Work item:
The lines from the top of the data down to the line with "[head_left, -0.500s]" should be repeated exactly, both ends included.

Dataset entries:

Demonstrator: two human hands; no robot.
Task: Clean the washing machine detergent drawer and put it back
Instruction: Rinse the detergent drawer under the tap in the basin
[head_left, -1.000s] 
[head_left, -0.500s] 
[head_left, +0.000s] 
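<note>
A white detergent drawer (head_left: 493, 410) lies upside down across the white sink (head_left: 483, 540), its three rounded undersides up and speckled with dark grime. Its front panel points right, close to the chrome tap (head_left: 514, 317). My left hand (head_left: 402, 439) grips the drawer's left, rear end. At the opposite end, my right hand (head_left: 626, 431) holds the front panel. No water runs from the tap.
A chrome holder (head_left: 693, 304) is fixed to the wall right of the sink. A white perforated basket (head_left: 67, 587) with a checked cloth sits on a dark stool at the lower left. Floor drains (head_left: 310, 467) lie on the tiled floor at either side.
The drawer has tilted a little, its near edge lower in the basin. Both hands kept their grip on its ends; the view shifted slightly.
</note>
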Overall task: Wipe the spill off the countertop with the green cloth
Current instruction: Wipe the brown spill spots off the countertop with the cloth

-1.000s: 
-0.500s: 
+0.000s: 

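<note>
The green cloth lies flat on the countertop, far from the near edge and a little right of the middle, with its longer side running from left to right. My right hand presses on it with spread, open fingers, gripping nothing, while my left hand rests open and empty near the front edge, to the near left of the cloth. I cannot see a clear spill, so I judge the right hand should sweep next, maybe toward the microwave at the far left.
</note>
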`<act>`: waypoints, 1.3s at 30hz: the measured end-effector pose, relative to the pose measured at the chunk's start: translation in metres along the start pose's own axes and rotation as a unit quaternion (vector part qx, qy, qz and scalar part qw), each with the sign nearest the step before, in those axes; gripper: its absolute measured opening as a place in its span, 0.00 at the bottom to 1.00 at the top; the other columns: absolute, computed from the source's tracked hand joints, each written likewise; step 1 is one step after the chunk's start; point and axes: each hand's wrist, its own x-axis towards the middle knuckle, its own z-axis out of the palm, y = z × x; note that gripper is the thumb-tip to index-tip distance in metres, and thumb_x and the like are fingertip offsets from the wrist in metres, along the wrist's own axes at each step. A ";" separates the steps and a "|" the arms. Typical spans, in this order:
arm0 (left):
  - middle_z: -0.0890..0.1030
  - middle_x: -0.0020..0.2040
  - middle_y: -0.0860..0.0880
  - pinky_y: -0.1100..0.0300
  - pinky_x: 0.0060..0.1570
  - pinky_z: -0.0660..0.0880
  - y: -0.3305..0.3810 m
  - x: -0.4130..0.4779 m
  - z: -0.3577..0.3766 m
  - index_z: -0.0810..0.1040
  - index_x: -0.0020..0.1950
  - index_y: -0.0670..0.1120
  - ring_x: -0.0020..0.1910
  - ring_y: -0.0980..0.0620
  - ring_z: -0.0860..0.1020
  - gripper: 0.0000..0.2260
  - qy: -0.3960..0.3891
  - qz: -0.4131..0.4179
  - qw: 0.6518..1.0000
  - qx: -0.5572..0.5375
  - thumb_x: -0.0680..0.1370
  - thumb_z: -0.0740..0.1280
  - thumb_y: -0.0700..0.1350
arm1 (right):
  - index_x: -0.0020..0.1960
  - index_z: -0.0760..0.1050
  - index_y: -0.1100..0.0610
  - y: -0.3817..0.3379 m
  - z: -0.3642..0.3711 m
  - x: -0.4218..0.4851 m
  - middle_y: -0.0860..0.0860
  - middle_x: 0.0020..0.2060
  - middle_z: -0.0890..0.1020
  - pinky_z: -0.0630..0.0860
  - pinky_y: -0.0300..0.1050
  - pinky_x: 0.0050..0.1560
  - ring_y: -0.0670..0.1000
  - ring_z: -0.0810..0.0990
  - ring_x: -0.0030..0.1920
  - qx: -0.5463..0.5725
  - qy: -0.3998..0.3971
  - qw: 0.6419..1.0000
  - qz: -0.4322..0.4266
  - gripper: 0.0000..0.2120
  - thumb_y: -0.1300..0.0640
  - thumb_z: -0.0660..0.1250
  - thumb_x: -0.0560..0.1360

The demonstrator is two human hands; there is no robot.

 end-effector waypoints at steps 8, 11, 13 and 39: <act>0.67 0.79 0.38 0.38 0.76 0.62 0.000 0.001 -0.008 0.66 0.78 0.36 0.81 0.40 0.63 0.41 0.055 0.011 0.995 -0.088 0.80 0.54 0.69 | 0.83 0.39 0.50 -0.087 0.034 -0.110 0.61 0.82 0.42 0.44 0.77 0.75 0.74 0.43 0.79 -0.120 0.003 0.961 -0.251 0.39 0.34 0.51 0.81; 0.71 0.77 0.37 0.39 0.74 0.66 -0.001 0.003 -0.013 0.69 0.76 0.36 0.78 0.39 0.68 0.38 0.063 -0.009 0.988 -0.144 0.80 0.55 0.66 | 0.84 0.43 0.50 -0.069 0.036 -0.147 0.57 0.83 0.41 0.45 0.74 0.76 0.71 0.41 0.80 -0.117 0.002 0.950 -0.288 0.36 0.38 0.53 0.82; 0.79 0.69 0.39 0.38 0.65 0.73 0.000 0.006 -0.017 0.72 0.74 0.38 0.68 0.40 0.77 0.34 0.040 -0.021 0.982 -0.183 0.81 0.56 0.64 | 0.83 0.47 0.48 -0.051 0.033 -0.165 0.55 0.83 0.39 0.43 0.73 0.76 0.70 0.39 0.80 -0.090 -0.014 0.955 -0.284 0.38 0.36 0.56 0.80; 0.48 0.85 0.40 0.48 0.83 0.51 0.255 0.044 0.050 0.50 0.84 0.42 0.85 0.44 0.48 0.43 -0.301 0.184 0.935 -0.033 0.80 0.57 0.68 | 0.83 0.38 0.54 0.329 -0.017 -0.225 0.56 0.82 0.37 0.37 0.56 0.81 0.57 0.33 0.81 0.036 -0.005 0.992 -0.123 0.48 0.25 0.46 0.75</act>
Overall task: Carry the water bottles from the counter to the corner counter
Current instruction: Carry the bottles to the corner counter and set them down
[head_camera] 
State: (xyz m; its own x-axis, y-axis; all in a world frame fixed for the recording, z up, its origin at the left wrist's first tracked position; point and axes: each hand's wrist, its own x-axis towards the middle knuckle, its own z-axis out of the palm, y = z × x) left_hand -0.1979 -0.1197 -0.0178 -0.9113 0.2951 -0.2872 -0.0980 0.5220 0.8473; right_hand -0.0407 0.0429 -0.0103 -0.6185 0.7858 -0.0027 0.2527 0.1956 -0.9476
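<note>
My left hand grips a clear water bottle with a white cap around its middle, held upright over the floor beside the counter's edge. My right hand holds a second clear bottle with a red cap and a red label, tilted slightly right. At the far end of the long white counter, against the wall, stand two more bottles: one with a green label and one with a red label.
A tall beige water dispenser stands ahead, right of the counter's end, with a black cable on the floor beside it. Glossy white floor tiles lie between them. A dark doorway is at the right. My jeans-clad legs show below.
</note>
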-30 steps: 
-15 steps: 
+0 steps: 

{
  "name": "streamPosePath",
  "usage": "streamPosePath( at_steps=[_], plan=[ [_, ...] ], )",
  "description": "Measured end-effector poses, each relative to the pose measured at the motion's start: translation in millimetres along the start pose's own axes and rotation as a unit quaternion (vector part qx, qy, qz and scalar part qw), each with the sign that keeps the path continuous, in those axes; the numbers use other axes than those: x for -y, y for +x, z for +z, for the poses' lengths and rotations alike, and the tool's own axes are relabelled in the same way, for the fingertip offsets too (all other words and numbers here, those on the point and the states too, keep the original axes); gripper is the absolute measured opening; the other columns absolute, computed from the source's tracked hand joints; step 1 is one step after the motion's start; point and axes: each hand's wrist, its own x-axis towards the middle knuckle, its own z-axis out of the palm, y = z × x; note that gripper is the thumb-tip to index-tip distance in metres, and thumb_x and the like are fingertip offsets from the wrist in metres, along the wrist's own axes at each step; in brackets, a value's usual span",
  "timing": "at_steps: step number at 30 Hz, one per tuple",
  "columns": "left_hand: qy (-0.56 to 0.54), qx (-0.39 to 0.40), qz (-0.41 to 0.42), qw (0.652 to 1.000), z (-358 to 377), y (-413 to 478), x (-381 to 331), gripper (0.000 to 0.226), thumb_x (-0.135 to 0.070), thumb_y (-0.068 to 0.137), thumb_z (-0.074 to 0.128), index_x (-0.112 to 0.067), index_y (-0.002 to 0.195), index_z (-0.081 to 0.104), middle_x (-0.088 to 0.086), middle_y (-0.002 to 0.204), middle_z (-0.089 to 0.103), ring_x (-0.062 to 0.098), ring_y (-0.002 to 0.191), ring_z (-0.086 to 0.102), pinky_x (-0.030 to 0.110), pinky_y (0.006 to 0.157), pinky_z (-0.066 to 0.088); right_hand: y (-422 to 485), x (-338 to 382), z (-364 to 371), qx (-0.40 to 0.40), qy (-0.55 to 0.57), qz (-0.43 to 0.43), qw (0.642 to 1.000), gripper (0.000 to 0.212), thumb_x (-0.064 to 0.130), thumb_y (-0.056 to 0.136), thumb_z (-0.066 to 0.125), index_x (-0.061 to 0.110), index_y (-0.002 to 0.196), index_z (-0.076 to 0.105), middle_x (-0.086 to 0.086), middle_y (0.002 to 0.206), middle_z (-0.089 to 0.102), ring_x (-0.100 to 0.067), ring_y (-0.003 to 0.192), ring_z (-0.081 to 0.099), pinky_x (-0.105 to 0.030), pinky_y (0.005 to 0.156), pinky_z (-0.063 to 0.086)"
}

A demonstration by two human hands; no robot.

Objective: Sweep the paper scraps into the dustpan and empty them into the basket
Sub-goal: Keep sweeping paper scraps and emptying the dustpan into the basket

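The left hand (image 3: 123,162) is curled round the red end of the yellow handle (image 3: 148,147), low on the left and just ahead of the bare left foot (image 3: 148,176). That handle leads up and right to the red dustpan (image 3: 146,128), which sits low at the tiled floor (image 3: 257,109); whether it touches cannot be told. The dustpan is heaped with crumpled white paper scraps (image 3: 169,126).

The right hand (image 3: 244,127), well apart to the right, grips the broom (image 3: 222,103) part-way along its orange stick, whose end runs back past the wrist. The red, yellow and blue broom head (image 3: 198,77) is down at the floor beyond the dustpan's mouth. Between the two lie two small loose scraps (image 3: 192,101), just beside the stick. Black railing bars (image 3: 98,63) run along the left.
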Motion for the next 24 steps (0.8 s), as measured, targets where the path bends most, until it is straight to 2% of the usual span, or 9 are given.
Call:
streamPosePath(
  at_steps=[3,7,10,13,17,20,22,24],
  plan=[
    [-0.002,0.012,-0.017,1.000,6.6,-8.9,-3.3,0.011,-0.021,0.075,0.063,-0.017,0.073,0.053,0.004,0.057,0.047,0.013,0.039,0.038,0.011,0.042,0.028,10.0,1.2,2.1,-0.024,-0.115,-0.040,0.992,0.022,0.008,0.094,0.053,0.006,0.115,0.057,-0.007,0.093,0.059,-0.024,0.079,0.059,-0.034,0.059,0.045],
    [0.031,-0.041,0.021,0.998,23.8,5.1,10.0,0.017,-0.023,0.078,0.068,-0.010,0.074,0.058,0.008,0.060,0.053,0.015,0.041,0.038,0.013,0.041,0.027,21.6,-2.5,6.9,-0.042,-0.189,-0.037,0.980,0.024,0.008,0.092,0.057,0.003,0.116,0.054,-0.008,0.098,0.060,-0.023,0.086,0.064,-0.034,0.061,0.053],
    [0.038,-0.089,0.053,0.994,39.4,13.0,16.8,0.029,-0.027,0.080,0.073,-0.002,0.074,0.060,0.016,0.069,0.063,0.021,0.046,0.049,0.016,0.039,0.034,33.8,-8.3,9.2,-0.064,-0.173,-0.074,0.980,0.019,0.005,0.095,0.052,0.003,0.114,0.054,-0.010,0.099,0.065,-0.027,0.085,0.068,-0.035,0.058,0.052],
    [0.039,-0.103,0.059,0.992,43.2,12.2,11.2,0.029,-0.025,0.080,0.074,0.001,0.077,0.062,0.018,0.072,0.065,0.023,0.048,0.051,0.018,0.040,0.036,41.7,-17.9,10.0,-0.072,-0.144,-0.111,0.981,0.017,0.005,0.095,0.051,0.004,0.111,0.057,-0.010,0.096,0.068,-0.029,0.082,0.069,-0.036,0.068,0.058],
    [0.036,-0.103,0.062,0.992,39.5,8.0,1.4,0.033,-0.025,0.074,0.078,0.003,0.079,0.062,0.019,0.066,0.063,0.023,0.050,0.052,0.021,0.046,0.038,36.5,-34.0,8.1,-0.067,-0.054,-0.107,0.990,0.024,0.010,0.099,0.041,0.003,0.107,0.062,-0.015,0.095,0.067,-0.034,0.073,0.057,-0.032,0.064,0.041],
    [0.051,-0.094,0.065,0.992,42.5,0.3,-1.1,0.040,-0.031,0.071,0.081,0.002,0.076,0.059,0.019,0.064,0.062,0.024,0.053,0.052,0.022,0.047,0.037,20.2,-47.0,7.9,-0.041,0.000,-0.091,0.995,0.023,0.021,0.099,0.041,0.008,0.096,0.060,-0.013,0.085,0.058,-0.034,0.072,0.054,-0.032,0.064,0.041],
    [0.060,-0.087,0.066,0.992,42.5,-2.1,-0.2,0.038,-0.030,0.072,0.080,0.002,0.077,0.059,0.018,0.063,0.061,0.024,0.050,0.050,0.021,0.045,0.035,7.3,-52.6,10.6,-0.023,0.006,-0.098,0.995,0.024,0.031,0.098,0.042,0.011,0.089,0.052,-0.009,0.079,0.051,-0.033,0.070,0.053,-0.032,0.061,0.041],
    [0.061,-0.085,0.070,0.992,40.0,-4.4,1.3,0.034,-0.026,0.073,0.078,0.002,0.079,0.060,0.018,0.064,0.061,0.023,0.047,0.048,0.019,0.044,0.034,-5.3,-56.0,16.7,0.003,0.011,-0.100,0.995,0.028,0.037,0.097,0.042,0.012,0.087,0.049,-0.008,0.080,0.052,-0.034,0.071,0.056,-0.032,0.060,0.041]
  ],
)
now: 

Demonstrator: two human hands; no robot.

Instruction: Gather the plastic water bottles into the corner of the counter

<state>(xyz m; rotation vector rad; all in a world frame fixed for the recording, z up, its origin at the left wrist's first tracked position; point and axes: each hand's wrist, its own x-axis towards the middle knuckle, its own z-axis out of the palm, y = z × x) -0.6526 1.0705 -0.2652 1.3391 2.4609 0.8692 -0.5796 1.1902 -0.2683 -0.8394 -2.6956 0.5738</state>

Result:
Demonstrator: two human hands; no robot.
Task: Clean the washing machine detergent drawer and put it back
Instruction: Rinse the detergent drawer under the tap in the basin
[head_left, -1.000s] 
[head_left, -0.500s] 

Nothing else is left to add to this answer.